- Your assignment: Output the complete listing exactly.

━━━ Data excerpt

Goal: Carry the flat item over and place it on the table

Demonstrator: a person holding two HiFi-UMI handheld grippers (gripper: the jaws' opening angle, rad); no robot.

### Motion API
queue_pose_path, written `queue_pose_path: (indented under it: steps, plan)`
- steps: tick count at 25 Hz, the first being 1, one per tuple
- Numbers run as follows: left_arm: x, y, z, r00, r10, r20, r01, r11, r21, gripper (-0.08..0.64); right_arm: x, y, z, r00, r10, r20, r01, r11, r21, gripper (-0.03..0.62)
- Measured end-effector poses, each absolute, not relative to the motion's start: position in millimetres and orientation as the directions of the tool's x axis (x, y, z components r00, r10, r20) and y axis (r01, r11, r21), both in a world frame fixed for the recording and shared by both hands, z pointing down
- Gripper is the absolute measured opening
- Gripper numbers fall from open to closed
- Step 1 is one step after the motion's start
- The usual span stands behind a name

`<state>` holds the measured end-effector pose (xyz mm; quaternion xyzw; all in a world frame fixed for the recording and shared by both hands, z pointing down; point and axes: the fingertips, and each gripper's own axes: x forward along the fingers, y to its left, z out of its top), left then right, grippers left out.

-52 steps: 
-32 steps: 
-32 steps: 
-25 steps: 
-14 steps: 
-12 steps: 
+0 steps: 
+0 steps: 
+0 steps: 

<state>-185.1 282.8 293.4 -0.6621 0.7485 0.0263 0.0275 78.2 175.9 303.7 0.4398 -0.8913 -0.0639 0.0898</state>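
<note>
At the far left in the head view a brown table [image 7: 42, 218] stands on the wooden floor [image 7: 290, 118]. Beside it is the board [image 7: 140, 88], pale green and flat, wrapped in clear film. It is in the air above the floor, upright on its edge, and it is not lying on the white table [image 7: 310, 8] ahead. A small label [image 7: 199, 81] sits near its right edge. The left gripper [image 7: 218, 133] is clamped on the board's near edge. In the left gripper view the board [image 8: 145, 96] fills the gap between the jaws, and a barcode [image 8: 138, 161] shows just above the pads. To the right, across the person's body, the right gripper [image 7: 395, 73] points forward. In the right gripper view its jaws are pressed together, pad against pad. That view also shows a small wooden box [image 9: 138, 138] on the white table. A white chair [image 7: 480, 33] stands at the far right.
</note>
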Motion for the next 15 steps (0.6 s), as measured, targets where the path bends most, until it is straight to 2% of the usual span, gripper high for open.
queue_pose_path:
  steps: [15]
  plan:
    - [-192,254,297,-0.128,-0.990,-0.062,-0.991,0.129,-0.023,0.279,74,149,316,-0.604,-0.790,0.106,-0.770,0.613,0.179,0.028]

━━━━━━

- Output below:
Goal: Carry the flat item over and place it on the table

Demonstrator: a person holding two HiFi-UMI handheld grippers (gripper: the jaws' opening angle, rad); no robot.

### Motion API
queue_pose_path, written `queue_pose_path: (indented under it: steps, plan)`
- steps: tick count at 25 Hz, the first being 1, one per tuple
- Numbers run as follows: left_arm: x, y, z, r00, r10, r20, r01, r11, r21, gripper (-0.08..0.64); right_arm: x, y, z, r00, r10, r20, r01, r11, r21, gripper (-0.03..0.62)
- Measured end-effector poses, each absolute, not relative to the motion's start: position in millimetres and orientation as the directions of the tool's x axis (x, y, z components r00, r10, r20) and y axis (r01, r11, r21), both in a world frame fixed for the recording and shared by both hands, z pointing down
- Gripper is the absolute measured opening
- Gripper numbers fall from open to closed
- Step 1 is one step after the motion's start
- The usual span stands behind a name

`<state>` holds the measured end-effector pose (xyz mm; quaternion xyzw; all in a world frame fixed for the recording and shared by both hands, z pointing down; point and axes: the fingertips, and each gripper's own axes: x forward along the fingers, y to its left, z out of its top), left then right, grippers left out.

-52 steps: 
-32 steps: 
-32 steps: 
-25 steps: 
-14 steps: 
-12 steps: 
+0 steps: 
+0 steps: 
+0 steps: 

<state>-185.1 282.8 293.4 -0.6621 0.7485 0.0263 0.0275 78.2 175.9 303.7 0.4398 -0.8913 -0.0639 0.0898</state>
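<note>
At the far left in the head view a brown table [image 7: 42, 218] stands on the wooden floor [image 7: 290, 118]. Beside it is the board [image 7: 140, 88], pale green and flat, wrapped in clear film. It is in the air above the floor, upright on its edge, and it is not lying on the white table [image 7: 310, 8] ahead. A small label [image 7: 199, 81] sits near its right edge. The left gripper [image 7: 218, 133] is clamped on the board's near edge. In the left gripper view the board [image 8: 145, 96] fills the gap between the jaws, and a barcode [image 8: 138, 161] shows just above the pads. To the right, across the person's body, the right gripper [image 7: 395, 73] points forward. In the right gripper view its jaws are pressed together, pad against pad. That view also shows a small wooden box [image 9: 138, 138] on the white table. A white chair [image 7: 480, 33] stands at the far right.
</note>
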Motion for the next 15 steps (0.6 s), as measured, targets where the path bends most, until it is straight to 2% of the usual span, gripper high for open.
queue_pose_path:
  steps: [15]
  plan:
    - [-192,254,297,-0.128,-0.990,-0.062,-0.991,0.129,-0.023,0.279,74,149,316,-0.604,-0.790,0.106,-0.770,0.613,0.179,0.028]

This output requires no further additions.